堀北真希論 上 - 堀北真希の「光」と「影」

堀北真希が、最近アツい。
88年生まれの17歳、デビュー3年目の彼女が
昨年来、「逆境ナイン」「野ブタ。をプロデュース
ALWAYS 三丁目の夕日」など立て続けに活躍、注目を浴びると、
今年に入っても「クロサギ」「着信アリFINAL」で活躍するなど
勢いがとまりそうにない。

彼女がなぜここまで注目されるのか。


1つにあげられるのは、彼女に「かわいさ」や「萌え」を
多くの人が感じるからであろう。
芸能事務所「スウィートパワー」に所属し、
彼女は内山理名有坂来瞳に続く路線をたどっている。
彼女が芸能界入りしたきっかけは、
ジャージで学校から下校中にスカウトされ、
さらに家までスカウトがやってきてお願いされたことによる、という。

彼女は「普通の女の子」から異彩を放つ「かわいさ」の持ち主である。
しかし、芸能界には「かわいい子」などたくさんいる。
そしてトップに上り詰められるのは、そのごく一部である。
グラビアアイドルなど、一般に知られていない名前のほうがむしろ多いくらいだ。
果たして「かわいさ」だけで彼女はここまで上り詰められたとは言いがたい。


堀北真希が注目される要因のもう1つは、
彼女の、「おとなしい」性格、「まじめな」性格である。

女優とはいえ、バラエティーに出ると
普段の役柄、イメージと相反するキャラクターを押し出す者もいる。
しかし、彼女はそうではない。
本人が「バラエティー番組などのトークが苦手」というように、
バラエティー特有の「作られた解答」を答えようとせず、
自分なりに考えたことを自分なりに表現しようとする、
そんな彼女の姿勢が、彼女のバラエティー出演時に表れている。

彼女は多くの作品に出演しているが、そこでの役作りにもそれは表れている。
たとえば、「逆境ナイン」や「電車男」における「普通の」女子高生から、
着信アリFINAL」などのホラー映画、
それに「野ブタ。

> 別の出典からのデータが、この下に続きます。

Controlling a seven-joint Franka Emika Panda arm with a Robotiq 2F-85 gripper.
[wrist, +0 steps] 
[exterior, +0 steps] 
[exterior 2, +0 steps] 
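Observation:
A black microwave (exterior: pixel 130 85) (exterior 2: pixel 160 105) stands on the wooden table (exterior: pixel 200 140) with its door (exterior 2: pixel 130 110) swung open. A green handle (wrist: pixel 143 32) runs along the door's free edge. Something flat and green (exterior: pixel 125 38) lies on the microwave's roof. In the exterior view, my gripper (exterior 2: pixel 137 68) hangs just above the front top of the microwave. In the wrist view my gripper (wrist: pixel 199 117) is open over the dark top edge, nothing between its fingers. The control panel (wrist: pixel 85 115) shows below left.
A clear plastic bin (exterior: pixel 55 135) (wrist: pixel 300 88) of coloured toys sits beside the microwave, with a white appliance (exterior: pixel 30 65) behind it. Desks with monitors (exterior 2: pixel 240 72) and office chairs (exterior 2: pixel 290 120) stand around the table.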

をプロデュース」のいじめられ役など
キャラクターも多岐に渡る。
そして、どの作品を見ても「堀北真希」そのものではない、
堀北真希演じるキャラクターがきちんと演じられている。

それは、決して「光」のかわいさだけでは
映し出すことのできないものである。
「影」の、どこか影のある彼女の雰囲気、
台本一読で役になりきることのできる彼女の役作りへの「まじめさ」がなければ、
決して、今の彼女のブレイクはありえない。


今彼女が評価されるのは、
彼女が「光」も「影」も持ち合わせるからである。
したがって、彼女を「かわいい」「萌える」だけで評価するのは、
彼女に対して失礼である。

彼女は「未完の大器」と称される。
多くの女優が、「自分」から抜けられず役に完全になりきれず、
いつの間にか消えていく。
「かわいい」からとか「萌える」からとかで、
女優は女優としての役割をまっとうできない。
女優は役になりきれるからこそ、女優であり続けることができる。

端正な顔立ちから「かわいい」とか「萌える」と思われがちな彼女だが、
一方で彼女は女優としての「未完の大器」の素質を持ち合わせているのである。
今、「着信アリFINAL」が盛況だが、
今後も暫く、彼女の精力的な映画・テレビドラマへの出演は続くことだろう。